The Best Books About Navy Seals
For anyone interesting to know more about the navy's most famous elite force.
Here is a list with some of the best books you can choose for reading, watching and following the basic principles of a US Navy Seal.
If you want to purchase any of the books listed below, click on the titles. They are affiliated links that will take you directly to the store.
Among the many grace notes in Benjamin Milligan’s By Water Beneath the Waves: The Rise of the Navy SEALS are the mentions of the influence of his grandparents. The book is dedicated to the beloved grandfather whose interest in history and books rubbed off on (and inspired) the author. His grandmother asked the question that motivated the book – why was her grandson (then on active duty as a Navy SEAL) carrying out operations in the deserts of Iraq? Not satisfied with his response (“I am not a sailor, Grandma, I am a Navy SEAL”) and the conventional “origin story” of the SEALS, Milligan decided to write a comprehensive account of how and why the elite American commando force is part of the Navy. In a footnote in the back of the book is the revelation that the grandfather, a World War II combat Marine, had volunteered for the UDT (Underwater Demolition Teams) training in preparation for the planned invasion of Japan.
The book is not a conventional history of the SEALS, but an overview of US military irregular commando units that scouted, gathered intelligence, and conducted daring raids behind enemy lines from the 1940s to the 1960s—the precursors to the modern-day SEALS. The role of the Navy began with the World War II missions of frogmen to scout out potential landing sites and to disarm underwater mines and fortified beachheads. Over time, the distinction between combat missions originating from the sea or land became less important than the value of relatively small cohesive units that relied on stealth, self-reliance, calculated risk-taking. Although other military units also sponsored elite commando style units, the outsized role played the Navy was also secured by ambitious leadership and the impressive record of Naval units in combat.

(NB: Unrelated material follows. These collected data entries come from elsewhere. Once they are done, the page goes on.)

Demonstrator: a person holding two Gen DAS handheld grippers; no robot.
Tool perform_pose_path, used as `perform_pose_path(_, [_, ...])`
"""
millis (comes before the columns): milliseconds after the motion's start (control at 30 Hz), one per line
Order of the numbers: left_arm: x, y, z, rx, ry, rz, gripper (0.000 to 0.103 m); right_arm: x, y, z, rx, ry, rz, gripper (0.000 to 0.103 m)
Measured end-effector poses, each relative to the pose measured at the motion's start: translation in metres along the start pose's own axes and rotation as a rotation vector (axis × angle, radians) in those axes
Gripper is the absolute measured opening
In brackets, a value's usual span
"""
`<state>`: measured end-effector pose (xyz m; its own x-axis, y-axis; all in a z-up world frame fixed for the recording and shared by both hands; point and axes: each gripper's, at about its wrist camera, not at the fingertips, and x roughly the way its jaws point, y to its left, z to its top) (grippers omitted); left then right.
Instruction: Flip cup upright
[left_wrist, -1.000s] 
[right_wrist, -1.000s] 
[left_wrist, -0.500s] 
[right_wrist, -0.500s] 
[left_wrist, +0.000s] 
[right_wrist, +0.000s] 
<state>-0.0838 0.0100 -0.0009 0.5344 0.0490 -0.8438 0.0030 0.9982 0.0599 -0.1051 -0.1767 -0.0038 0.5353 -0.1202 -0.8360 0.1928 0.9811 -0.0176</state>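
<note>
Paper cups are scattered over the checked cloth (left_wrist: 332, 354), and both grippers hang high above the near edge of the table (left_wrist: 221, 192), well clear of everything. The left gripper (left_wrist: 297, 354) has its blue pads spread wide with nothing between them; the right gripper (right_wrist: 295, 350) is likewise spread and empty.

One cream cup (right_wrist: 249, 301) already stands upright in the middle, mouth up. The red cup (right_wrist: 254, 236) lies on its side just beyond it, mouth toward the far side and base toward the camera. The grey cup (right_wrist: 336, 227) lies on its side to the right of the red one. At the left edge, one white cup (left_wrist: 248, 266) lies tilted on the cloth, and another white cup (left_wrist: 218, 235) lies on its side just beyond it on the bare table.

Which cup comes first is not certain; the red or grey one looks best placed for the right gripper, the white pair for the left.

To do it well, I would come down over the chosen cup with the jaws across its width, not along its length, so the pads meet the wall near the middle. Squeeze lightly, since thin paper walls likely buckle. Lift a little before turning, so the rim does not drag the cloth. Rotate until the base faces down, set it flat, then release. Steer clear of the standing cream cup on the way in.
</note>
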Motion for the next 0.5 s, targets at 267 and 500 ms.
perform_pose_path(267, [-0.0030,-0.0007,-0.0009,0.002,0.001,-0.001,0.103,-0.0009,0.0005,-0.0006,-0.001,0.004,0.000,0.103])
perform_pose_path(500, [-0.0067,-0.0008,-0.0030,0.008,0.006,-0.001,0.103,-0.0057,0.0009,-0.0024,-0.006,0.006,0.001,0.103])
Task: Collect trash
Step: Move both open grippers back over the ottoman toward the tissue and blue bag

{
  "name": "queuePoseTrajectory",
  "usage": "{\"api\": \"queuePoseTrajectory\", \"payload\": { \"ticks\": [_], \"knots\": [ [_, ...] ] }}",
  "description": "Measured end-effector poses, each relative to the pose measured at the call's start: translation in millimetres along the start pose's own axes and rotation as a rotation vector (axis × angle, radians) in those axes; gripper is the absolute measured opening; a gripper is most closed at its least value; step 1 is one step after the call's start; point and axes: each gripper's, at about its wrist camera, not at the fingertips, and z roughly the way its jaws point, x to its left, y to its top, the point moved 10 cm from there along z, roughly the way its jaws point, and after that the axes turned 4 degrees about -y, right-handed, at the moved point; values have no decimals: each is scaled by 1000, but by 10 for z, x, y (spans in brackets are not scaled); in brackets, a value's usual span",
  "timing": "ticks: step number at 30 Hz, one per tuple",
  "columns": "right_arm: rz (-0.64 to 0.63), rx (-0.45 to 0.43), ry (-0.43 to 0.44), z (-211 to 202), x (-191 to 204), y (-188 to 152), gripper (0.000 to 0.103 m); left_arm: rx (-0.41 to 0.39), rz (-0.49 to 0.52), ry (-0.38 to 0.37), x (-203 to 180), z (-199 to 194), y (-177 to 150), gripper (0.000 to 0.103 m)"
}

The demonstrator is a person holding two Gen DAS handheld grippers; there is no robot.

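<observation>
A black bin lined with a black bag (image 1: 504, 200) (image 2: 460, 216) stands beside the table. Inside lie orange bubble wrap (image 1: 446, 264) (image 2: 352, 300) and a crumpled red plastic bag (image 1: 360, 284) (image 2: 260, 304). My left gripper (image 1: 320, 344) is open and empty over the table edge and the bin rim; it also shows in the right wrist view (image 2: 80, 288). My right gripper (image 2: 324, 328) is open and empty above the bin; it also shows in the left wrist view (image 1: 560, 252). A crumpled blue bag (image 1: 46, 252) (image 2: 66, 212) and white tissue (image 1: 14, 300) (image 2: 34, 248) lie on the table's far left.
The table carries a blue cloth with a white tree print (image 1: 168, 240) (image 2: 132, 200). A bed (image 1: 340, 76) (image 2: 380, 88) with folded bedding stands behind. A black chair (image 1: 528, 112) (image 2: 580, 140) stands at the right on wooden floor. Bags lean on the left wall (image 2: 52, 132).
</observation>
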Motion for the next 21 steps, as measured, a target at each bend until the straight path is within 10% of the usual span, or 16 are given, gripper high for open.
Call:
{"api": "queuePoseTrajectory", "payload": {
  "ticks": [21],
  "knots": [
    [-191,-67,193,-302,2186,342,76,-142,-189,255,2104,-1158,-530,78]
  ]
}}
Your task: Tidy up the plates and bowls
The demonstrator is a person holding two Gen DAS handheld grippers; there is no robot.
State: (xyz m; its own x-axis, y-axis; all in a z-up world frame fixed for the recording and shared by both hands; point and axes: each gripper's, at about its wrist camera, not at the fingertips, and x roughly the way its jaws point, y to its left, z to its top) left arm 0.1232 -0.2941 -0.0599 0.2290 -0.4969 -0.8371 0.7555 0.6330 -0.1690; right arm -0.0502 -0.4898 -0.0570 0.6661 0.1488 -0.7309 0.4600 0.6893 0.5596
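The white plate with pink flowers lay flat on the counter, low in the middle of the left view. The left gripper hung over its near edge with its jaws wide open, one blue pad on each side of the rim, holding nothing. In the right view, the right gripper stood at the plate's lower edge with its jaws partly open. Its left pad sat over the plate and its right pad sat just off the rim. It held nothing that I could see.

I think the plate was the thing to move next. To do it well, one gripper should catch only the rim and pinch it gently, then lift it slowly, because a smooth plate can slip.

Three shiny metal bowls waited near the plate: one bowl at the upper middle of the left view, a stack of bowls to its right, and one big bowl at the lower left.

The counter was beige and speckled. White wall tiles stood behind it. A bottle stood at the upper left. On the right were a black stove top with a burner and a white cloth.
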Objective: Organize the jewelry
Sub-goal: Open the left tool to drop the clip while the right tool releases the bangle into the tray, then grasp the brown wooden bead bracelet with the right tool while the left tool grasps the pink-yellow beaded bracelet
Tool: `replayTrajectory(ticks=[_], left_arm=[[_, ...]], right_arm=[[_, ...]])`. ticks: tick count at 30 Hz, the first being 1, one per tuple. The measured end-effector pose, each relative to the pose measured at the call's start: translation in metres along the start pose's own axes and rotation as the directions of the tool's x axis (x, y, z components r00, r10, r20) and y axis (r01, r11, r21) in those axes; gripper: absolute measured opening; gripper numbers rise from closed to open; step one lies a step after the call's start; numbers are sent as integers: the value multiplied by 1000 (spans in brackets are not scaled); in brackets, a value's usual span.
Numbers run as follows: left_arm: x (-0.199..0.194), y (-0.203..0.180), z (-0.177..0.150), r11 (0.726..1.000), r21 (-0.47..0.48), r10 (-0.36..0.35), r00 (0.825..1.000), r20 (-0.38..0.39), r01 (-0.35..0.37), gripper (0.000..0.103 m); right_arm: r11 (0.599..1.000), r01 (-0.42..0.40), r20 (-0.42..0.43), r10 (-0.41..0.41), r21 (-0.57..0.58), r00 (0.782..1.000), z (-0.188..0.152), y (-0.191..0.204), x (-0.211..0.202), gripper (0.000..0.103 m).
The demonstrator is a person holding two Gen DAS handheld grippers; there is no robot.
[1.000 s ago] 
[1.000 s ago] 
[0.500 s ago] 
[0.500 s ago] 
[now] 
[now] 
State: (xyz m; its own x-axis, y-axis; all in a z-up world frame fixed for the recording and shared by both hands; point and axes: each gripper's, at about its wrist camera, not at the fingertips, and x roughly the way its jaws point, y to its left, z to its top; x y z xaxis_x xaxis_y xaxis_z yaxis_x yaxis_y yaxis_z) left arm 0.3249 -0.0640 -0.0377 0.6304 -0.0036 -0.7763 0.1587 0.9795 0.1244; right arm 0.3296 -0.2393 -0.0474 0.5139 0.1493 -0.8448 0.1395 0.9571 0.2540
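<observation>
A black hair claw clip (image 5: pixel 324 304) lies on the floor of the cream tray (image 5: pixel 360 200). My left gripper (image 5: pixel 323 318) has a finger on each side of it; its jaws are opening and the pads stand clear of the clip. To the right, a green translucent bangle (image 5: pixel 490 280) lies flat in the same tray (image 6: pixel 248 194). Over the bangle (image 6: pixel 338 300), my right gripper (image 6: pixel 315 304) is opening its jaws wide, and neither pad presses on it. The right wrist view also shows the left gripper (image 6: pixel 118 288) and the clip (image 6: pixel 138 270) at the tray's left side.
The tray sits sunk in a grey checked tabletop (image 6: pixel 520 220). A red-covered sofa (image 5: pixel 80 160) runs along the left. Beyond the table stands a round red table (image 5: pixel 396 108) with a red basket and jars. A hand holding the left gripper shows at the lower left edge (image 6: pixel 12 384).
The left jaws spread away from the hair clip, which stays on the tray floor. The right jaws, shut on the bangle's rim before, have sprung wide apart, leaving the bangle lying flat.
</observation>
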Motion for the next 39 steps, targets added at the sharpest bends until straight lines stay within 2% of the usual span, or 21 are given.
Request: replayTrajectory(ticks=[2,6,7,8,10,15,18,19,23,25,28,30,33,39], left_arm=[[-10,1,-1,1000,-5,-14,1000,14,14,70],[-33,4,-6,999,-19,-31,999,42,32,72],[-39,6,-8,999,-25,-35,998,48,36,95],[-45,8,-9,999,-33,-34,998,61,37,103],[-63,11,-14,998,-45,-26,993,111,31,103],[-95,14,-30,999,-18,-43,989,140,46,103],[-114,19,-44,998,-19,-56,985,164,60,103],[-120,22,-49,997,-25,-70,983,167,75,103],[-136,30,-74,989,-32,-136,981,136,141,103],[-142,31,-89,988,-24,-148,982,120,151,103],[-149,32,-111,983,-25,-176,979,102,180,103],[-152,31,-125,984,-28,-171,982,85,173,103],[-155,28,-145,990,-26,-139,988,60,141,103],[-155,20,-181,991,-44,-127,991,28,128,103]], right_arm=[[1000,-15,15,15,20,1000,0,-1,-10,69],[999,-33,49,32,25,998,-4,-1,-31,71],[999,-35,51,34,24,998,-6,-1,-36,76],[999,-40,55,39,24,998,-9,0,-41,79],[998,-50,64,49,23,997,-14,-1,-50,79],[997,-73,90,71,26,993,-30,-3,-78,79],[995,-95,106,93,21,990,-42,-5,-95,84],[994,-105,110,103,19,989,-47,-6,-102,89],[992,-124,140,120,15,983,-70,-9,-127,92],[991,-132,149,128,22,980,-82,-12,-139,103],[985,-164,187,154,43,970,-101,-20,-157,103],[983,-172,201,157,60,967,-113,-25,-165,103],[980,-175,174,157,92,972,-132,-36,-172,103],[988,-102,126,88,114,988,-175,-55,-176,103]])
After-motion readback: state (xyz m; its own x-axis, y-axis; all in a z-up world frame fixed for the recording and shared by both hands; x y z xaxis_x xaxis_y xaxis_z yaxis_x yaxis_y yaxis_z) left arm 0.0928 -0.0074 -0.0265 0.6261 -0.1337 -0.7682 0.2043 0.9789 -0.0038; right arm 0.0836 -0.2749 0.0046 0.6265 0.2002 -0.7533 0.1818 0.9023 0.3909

In addition to its long historical sweep, the most important contribution of By Water Beneath the Waves is the significance of intensive training to prepare commando units for combat. It takes steady hands and practiced expertise to disarm hair-trigger underwater explosives as well as dozens of other complex and specialized tasks. Like the old joke about how to get to Carnegie Hall— “practice, practice, practice” is the only way to produce effective and resourceful commandos. Simple bravery without sufficient training is likely to lead to recklessness. The best training not only simulated combat conditions, but also included “hell-week” experiences where prospective commandos were deprived of sleep, pushed beyond all reasonable limits of physical exhaustion, and were still expected to perform demanding tasks with precision. The basic model for training was established with the World War II NCDU (Naval Combat Demolition Units) that made history on D-Day in Europe and in countless invasions of Pacific islands. The super-human endurance and high expectations for performance mean that only a small fraction of the highly skilled and motivated volunteers for commando training are successful. The high level of attrition meant that it was difficult to scale up programs during periods of high demand.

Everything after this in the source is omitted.